Problem to work on: Your answer should be the lines below from the one with "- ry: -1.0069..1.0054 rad" to the one with "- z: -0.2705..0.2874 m", both included, given again exactly and with nothing added.

(Records excerpted from a collection)

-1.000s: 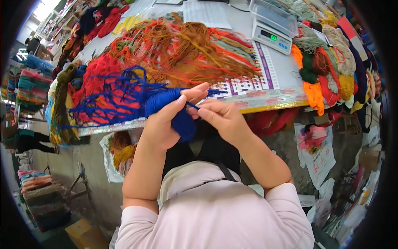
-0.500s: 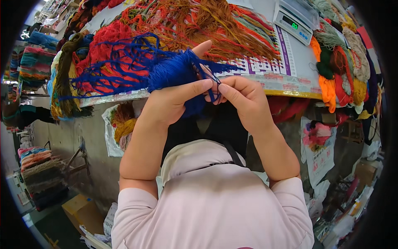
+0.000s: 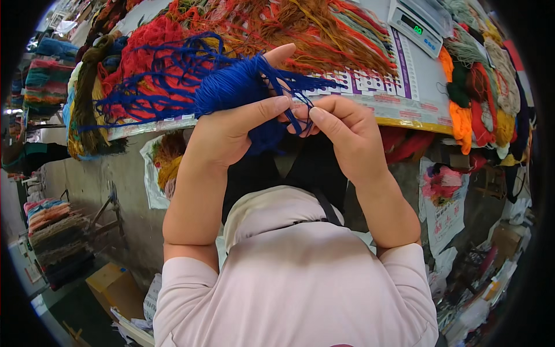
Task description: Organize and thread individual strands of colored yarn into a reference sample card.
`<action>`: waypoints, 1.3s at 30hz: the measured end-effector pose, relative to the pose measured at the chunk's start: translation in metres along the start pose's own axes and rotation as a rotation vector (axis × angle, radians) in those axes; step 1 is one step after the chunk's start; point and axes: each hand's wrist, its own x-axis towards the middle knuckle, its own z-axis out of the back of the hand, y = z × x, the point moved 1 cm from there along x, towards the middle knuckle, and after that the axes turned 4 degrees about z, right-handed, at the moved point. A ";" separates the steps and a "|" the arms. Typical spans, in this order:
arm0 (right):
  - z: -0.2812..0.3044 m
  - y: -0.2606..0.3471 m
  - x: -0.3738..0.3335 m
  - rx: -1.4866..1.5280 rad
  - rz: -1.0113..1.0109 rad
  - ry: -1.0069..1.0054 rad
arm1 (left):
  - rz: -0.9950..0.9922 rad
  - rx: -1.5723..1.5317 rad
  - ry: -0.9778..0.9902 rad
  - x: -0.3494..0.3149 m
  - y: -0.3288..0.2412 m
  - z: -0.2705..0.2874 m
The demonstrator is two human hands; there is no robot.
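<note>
A thick hank of blue yarn lies across my left hand, its loose strands trailing left over red yarn. The left thumb presses on the blue strands while the index finger sticks out beyond them. Close beside it, my right hand pinches a few blue strands between thumb and bent fingers. Those strands form small loops between the two hands. Both hands are above the table's near edge. The left hand's lower fingers are mostly hidden behind the yarn.
Red yarn and brown-orange yarn cover much of the table, over white cards with holes. A digital scale stands at the back right. Yarn hanks hang at the right edge. A cardboard box sits on the floor at left.
My right hand has shifted slightly right, and the left slightly left, with the blue yarn. Strands between them look more spread. Both hands keep their grip.
</note>
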 end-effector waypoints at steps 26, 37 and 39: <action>-0.010 -0.004 0.005 -0.055 0.003 -0.091 | -0.021 0.231 -0.060 0.001 -0.002 0.014; 0.064 0.019 0.002 0.363 -0.331 0.276 | 0.246 0.117 0.456 0.002 -0.005 0.052; 0.139 0.038 -0.024 0.061 -0.120 0.244 | 0.038 0.042 0.607 0.003 0.006 0.095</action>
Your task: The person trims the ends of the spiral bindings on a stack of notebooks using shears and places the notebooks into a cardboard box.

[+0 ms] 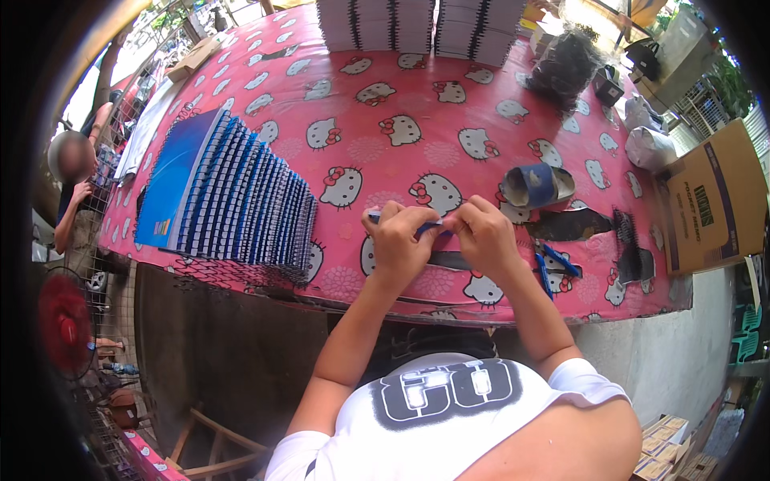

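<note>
Over the near middle of the table, my two hands meet fingertip to fingertip. My left hand (403, 240) is closed round a slim blue object (427, 228), mostly hidden by the fingers, so its kind does not show. My right hand (485, 236) is pinched closed at that object's end; what lies between its fingertips is too small to make out. To the left stands a stack of spiral-bound notebooks (241, 196) with blue covers. Right of my right hand lie blue-handled pliers (553, 268). A blue and beige roll (536, 186) rests just beyond that hand.
Pink patterned sheeting (361, 144) covers the table, torn near its right side by some black coils (626, 232). At the back stand stacks of bound white pages (413, 28) and a dark plastic-wrapped bundle (564, 68). A cardboard box (714, 200) is at the right edge. Another person (74, 172) is at far left.
</note>
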`<state>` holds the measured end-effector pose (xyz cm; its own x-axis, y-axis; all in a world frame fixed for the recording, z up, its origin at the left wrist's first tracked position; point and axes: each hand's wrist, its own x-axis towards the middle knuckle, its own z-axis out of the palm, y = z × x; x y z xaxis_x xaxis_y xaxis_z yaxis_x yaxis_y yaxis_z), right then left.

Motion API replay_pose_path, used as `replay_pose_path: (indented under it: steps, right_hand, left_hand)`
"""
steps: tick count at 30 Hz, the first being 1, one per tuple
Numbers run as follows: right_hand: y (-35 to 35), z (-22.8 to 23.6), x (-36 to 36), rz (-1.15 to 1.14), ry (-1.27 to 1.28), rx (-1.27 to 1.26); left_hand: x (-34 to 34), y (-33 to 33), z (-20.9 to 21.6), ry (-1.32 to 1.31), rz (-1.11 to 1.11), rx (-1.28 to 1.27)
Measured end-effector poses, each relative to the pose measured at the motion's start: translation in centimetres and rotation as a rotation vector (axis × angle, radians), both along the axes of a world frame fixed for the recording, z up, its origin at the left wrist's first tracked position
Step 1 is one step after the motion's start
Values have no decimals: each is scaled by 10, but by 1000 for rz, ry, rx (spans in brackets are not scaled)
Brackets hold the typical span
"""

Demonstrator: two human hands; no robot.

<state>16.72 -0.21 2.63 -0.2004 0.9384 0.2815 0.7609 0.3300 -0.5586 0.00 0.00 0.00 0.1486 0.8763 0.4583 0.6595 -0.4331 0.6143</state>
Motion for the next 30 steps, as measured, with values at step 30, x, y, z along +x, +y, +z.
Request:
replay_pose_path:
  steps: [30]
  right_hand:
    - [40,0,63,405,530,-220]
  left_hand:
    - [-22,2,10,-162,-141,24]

Result:
  - ry: -1.0069..1.0054 rad
arm1 (left):
  - rz: -0.9950..0.9922 rad
  - rx: -1.5723..1.5317 rad
  - ry: -0.9778..0.9902 rad
  - x: -0.3494..0.3149 m
  - y: -0.3288..0.2412 m
  - z: -0.2705..0.2874 m

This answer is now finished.